TheOtherWomen's picture

Thanks DtzyBlnd.

It's not that BM and I have a toxic relationship. In fact from everything FDH says about her, she doesn't have a spiteful bone in her body. They have managed their breakup really well, and their daughter is proof of that. SD isn't evil or naughty, she's just attention seeking (to the max) and aren't all kids are like that anyway. both BM and BF talk to each other like humans, and this is all for their daughter. Aren't they wonderful (blughhh). But I feel no threat from her, the love between BM and BF no longer exists and the fact that FDH has gone through all this with me... I know he loves me, because I'm a completely different person to her.

The underlying issue here is, I just feel uncomfortable around her. It's a self-confidence thing and the fact that she holds the genetic key to the Daughter I didn't have with the FDH. And that really makes me feel inadequate around her. It's bad enough I have a 6yo constant reminder of this everytime i see her and how much FDH dotes on her.
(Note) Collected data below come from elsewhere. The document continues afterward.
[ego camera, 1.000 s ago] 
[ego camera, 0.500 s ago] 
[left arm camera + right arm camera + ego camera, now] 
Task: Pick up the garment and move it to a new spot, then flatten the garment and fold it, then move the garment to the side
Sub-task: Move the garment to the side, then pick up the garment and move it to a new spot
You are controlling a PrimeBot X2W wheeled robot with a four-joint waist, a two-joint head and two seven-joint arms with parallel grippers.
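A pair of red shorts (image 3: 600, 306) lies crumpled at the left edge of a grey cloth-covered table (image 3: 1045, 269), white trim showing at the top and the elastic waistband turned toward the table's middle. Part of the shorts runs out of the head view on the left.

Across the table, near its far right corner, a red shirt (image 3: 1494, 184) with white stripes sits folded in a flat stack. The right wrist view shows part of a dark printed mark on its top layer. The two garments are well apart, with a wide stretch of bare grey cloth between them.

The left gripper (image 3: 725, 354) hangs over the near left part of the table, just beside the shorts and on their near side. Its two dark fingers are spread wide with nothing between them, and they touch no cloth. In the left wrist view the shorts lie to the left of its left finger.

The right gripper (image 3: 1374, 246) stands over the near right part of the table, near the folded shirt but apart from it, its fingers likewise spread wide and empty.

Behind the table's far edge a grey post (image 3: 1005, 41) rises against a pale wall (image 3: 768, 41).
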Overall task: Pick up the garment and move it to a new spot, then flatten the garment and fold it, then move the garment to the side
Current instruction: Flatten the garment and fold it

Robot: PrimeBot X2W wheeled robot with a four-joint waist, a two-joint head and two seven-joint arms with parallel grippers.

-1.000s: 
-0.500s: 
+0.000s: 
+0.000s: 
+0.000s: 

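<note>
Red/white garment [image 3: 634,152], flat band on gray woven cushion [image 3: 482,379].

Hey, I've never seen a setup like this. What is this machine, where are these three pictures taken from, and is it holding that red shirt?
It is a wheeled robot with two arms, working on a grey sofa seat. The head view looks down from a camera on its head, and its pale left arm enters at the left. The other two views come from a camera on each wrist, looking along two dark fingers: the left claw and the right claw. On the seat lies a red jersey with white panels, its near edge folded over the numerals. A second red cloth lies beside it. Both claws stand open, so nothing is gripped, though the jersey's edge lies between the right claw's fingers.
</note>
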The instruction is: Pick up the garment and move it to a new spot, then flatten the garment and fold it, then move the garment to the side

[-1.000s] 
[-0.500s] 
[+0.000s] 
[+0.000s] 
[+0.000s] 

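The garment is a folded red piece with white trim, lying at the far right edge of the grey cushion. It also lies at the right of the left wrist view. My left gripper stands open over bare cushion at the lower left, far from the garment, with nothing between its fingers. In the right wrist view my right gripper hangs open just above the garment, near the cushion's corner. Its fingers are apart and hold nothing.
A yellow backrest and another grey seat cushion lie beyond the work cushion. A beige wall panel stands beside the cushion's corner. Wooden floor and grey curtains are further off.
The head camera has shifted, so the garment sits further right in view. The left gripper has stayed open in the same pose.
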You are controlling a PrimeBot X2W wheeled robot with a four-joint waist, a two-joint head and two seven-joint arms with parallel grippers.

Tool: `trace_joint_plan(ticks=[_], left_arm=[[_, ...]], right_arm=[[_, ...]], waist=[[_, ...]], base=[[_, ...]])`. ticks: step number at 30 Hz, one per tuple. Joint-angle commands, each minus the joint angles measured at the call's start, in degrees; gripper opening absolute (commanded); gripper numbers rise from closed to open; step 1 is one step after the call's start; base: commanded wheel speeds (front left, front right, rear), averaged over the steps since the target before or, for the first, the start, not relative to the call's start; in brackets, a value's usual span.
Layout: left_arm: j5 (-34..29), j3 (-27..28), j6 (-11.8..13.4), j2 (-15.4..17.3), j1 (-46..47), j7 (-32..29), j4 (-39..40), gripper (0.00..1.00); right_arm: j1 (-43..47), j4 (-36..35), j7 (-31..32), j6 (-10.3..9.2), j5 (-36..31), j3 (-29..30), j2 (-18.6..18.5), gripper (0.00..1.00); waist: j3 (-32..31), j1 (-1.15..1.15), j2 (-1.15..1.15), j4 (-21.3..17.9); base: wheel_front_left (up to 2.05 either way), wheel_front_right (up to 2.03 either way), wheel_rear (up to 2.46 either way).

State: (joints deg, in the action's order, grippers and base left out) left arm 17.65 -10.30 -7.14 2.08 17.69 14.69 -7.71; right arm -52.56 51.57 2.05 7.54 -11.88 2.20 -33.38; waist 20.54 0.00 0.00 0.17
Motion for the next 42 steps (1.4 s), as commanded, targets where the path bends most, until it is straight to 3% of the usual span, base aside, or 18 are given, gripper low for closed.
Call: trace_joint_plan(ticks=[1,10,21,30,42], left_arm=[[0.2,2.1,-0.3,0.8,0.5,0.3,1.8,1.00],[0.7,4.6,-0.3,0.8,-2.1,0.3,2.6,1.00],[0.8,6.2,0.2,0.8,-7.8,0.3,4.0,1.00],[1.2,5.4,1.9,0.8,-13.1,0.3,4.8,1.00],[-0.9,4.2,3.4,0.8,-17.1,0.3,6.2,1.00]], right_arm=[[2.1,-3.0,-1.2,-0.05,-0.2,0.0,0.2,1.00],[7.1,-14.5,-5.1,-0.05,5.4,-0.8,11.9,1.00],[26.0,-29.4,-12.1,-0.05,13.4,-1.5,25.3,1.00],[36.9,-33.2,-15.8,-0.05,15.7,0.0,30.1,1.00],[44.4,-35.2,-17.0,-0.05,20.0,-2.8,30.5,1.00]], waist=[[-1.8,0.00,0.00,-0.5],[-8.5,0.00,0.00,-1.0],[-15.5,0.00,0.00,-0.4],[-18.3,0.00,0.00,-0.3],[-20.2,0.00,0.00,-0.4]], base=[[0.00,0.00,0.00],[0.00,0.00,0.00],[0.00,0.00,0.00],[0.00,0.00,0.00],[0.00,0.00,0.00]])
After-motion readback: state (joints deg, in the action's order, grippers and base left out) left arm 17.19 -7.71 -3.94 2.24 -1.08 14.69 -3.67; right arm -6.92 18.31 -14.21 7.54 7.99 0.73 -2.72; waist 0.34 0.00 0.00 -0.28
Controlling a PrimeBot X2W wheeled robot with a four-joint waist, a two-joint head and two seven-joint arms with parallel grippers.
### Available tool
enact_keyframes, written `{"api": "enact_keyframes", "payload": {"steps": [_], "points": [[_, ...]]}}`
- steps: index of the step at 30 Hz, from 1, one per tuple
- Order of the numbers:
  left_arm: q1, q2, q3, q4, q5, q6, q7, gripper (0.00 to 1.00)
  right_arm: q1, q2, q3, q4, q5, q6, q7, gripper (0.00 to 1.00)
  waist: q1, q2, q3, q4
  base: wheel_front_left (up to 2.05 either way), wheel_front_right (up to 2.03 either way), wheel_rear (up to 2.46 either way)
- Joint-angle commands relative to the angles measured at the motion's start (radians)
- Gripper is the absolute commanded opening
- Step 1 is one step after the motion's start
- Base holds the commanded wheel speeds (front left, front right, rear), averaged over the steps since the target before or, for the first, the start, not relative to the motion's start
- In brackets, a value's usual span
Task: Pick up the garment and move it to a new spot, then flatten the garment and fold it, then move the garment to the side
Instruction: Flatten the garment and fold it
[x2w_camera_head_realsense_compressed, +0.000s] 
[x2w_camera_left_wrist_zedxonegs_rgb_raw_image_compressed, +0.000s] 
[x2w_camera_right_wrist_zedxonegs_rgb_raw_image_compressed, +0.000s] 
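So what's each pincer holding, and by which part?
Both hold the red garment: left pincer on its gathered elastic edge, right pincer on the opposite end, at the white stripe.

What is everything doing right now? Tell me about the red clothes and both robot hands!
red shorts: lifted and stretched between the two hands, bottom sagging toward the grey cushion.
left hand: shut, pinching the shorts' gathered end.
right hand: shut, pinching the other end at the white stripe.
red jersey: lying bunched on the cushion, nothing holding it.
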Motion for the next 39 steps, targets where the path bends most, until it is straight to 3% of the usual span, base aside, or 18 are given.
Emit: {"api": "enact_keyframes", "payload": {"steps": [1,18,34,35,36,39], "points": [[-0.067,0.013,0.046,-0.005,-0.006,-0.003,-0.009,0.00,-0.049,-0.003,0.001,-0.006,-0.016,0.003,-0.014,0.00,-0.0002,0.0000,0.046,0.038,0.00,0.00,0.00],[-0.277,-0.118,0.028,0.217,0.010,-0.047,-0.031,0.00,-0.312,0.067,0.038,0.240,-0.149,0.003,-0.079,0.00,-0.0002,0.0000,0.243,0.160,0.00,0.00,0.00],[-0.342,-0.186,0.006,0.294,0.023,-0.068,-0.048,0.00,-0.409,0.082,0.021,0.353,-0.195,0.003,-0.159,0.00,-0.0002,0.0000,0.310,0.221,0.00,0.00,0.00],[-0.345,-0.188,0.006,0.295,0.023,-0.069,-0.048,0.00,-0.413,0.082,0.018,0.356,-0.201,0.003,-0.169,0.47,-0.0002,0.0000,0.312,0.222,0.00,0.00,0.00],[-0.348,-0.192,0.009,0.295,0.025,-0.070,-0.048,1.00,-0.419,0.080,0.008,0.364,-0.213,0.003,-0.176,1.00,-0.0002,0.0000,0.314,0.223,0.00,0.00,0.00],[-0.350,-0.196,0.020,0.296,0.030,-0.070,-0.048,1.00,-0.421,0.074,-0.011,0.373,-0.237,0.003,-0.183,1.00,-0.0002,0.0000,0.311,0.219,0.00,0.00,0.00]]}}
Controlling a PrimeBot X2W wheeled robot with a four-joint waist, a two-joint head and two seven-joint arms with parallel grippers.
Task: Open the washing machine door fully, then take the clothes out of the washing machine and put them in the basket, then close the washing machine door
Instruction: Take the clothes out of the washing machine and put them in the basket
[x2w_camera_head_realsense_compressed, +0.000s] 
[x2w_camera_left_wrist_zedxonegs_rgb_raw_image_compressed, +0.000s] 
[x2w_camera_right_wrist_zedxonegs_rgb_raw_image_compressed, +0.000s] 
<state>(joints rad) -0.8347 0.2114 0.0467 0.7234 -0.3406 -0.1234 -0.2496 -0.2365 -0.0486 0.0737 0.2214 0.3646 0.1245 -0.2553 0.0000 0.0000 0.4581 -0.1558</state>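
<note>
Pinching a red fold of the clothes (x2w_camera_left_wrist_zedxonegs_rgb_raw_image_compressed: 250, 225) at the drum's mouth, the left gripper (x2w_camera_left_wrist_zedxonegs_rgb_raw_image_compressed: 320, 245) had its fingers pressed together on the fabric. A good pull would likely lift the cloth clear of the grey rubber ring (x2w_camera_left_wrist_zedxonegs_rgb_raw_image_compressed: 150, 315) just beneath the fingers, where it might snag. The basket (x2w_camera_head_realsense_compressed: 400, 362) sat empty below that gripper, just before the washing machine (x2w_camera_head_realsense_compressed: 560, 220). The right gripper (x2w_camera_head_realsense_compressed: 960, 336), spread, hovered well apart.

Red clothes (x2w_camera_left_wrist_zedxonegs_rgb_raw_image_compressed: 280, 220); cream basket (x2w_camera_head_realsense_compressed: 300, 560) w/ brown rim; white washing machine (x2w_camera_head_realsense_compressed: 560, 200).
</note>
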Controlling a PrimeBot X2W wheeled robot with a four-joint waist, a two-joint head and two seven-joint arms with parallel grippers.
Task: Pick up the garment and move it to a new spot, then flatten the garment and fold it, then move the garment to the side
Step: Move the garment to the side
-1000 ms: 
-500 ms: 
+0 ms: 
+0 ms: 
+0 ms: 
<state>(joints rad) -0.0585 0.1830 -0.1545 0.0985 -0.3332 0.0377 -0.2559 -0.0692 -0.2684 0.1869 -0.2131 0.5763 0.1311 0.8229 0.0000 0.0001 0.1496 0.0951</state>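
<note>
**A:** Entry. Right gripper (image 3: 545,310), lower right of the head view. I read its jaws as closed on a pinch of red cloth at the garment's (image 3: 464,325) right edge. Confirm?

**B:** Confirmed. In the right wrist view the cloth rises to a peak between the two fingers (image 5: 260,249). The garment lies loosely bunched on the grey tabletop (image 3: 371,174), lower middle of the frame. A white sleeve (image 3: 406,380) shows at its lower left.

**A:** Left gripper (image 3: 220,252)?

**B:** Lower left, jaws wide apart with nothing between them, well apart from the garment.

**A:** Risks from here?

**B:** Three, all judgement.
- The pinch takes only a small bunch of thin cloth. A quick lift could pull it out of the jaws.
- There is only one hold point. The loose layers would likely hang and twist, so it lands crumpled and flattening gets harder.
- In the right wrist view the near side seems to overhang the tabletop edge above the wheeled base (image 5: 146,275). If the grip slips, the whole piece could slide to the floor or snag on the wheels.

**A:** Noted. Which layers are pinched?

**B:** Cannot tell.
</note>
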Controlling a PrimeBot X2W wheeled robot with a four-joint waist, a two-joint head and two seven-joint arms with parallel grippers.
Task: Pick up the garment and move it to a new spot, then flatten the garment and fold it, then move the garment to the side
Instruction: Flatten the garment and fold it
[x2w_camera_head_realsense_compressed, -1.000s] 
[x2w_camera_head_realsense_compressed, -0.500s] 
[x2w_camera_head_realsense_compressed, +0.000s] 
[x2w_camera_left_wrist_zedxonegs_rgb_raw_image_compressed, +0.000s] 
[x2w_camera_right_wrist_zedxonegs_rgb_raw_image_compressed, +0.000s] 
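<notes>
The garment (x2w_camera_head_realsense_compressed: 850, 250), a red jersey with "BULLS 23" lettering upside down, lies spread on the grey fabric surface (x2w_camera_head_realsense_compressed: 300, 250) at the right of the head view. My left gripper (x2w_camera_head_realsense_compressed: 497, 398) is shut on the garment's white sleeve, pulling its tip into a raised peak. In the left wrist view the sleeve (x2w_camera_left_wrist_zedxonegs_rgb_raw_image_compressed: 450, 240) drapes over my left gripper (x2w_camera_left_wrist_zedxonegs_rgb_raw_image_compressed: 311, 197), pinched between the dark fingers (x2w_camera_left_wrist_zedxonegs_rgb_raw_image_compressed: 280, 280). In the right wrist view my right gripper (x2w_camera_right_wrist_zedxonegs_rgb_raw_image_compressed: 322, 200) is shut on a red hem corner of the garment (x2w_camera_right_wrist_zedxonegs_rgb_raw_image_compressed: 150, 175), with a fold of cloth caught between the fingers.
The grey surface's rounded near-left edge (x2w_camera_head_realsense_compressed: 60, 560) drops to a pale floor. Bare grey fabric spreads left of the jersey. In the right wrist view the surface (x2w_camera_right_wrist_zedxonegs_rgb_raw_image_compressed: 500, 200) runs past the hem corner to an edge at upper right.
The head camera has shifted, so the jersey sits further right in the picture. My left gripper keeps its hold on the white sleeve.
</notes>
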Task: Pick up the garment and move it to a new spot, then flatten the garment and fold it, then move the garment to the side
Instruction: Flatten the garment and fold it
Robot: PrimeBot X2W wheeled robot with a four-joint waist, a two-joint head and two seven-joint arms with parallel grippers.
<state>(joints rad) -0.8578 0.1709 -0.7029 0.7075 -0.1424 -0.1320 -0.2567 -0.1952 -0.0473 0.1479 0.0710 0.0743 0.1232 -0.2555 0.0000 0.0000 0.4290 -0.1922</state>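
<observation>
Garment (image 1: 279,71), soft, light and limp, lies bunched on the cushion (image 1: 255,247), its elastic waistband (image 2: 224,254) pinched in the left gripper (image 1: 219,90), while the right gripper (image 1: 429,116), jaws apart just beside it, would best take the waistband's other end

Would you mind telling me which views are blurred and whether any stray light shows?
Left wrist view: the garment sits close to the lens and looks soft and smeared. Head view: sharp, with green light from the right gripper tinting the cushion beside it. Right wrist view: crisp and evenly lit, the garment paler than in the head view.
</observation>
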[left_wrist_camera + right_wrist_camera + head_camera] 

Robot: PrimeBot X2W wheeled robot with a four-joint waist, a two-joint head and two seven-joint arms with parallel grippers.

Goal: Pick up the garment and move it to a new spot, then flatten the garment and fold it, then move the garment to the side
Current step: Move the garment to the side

I think I've decided what I'm going to do. I think I will say thank you but no thank you. I would like to one day, but right I just don't feel comfortable with it. I appreciate her efforts to "get to know me" and I will get FDH to pass that on. All your support on this topic has really helped me a lot. I thank you ALL so much.

I have I mentioned lately this site is the best thing I've discovered lately?